EXERCISE: The listing that follows should be copied in full, exactly as written.

PROVIDED MATERIAL:
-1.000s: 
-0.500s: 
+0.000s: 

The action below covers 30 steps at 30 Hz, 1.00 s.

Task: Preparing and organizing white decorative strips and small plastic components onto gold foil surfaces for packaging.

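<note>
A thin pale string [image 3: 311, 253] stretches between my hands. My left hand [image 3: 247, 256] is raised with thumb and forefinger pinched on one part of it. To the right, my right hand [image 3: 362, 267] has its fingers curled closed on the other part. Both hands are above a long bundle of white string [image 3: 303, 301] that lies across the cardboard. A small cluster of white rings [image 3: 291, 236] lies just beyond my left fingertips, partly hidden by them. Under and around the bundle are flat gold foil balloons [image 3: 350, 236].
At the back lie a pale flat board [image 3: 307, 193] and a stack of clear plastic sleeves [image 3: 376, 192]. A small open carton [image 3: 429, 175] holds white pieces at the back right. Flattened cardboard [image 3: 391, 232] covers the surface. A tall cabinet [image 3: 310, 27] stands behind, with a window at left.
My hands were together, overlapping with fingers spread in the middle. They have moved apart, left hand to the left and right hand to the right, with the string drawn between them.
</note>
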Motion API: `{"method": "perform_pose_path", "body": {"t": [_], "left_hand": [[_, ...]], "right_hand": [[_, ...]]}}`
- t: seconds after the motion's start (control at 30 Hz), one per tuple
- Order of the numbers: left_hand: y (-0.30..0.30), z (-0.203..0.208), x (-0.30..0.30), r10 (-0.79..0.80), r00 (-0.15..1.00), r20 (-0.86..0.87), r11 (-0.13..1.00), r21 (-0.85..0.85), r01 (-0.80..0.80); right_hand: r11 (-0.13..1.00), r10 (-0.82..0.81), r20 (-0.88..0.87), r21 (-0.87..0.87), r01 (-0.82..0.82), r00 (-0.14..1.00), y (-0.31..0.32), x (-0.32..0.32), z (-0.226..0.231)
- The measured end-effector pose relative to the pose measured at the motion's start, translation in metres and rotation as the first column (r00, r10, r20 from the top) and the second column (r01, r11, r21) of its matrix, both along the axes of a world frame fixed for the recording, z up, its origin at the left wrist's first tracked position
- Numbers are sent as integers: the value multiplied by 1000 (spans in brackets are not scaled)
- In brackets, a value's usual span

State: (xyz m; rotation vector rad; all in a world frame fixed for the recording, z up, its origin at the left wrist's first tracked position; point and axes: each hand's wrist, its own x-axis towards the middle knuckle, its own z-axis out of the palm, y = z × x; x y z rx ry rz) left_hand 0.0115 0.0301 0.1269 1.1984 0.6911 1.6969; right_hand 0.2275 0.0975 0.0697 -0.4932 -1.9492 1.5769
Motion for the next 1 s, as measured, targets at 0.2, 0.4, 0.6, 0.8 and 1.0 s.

WRITTEN SOLUTION:
-1.000s: 
-0.500s: 
+0.000s: 

The action below covers 30 steps at 30 Hz, 1.00 s.

Task: Preparing and organizing white decorative strips and small plastic components onto gold foil surfaces for packaging.

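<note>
A thin pale string [image 3: 311, 253] stretches between my hands. My left hand [image 3: 247, 256] is raised with thumb and forefinger pinched on one part of it. To the right, my right hand [image 3: 362, 267] has its fingers curled closed on the other part. Both hands are above a long bundle of white string [image 3: 303, 301] that lies across the cardboard. A small cluster of white rings [image 3: 291, 236] lies just beyond my left fingertips, partly hidden by them. Under and around the bundle are flat gold foil balloons [image 3: 350, 236].
At the back lie a pale flat board [image 3: 307, 193] and a stack of clear plastic sleeves [image 3: 376, 192]. A small open carton [image 3: 429, 175] holds white pieces at the back right. Flattened cardboard [image 3: 391, 232] covers the surface. A tall cabinet [image 3: 310, 27] stands behind, with a window at left.
My hands were together, overlapping with fingers spread in the middle. They have moved apart, left hand to the left and right hand to the right, with the string drawn between them.
</note>
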Motion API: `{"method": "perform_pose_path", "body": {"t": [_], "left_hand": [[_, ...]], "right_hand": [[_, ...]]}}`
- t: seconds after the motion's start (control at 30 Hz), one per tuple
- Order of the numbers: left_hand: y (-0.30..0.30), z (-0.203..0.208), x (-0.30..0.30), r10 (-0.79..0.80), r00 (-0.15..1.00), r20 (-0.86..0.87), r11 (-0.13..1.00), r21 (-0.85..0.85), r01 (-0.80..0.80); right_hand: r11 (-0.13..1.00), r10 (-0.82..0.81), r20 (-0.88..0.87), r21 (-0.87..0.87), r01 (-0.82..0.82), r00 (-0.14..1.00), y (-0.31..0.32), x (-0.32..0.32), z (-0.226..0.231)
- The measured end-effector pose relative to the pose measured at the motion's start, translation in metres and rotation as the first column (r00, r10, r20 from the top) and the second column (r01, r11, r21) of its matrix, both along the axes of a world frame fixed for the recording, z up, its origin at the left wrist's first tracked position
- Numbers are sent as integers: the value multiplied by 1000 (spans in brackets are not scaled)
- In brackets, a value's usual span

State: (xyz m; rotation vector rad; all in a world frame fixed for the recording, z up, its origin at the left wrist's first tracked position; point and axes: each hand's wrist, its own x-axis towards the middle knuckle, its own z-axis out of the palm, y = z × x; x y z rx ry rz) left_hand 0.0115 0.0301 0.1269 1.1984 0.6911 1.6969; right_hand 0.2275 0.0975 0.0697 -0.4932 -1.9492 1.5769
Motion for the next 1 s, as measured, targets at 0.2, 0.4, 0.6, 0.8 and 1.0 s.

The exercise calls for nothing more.